Escoltado por caballos y vaqueros del rodeo, con la bandera de la estrella solitaria, flores, canciones y mucho público. Así fue el sepelio de quien dejó una huella eterna en las pistas de los parques de feria de Cuba y en el corazón de los espirituanos: Carlos Mencía.
El pueblo lo despidió en grande, tal y como él lo había pedido, incluso, antes de entrar al camposanto para caer en su reposo eterno, el carro fúnebre y toda la caravana que lo acompañaba cumplió su última voluntad: visitar su casa en el reparto La Rotonda de la ciudad de Sancti Spíritus, hogar que durante años fue centro de enseñanza de jóvenes aprendices del oficio de la talabartería, porque Mencía era también un gran artesano.

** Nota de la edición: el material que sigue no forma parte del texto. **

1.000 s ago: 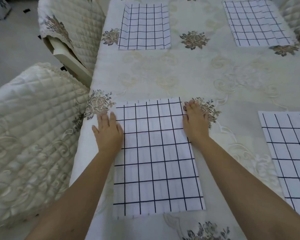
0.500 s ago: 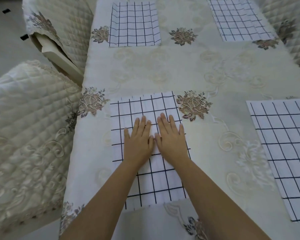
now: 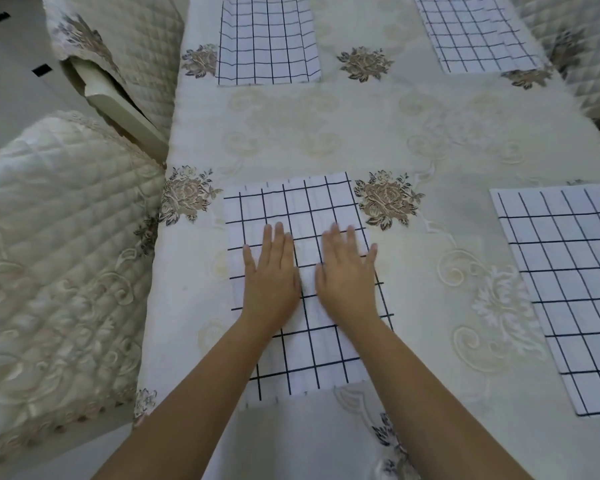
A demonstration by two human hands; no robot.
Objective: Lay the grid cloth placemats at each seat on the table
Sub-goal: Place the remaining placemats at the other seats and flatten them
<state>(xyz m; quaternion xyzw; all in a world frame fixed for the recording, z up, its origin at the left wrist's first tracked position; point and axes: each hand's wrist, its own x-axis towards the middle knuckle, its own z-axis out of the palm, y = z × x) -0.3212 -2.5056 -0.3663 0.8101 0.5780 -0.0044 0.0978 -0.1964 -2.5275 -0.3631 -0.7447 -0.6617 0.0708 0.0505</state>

Allí, el negro Mencía “regresó” a cada espacio de la casa, a las cuadras donde tantas veces domó a sus caballos, los mismos con los que luego asistía a las carreras pactadas, a la jaula de los gallos finos, al patio cargado de historia y, por qué no, de cierta forma se despidió también de los vecinos que no pudieron asistir al entierro.
Ya en las puertas del cementerio, Mencía recibió aplausos, palabras de ovación y recordatorio, agradecimiento por sus enseñanzas, por hacer siempre el bien y ayudar a los demás.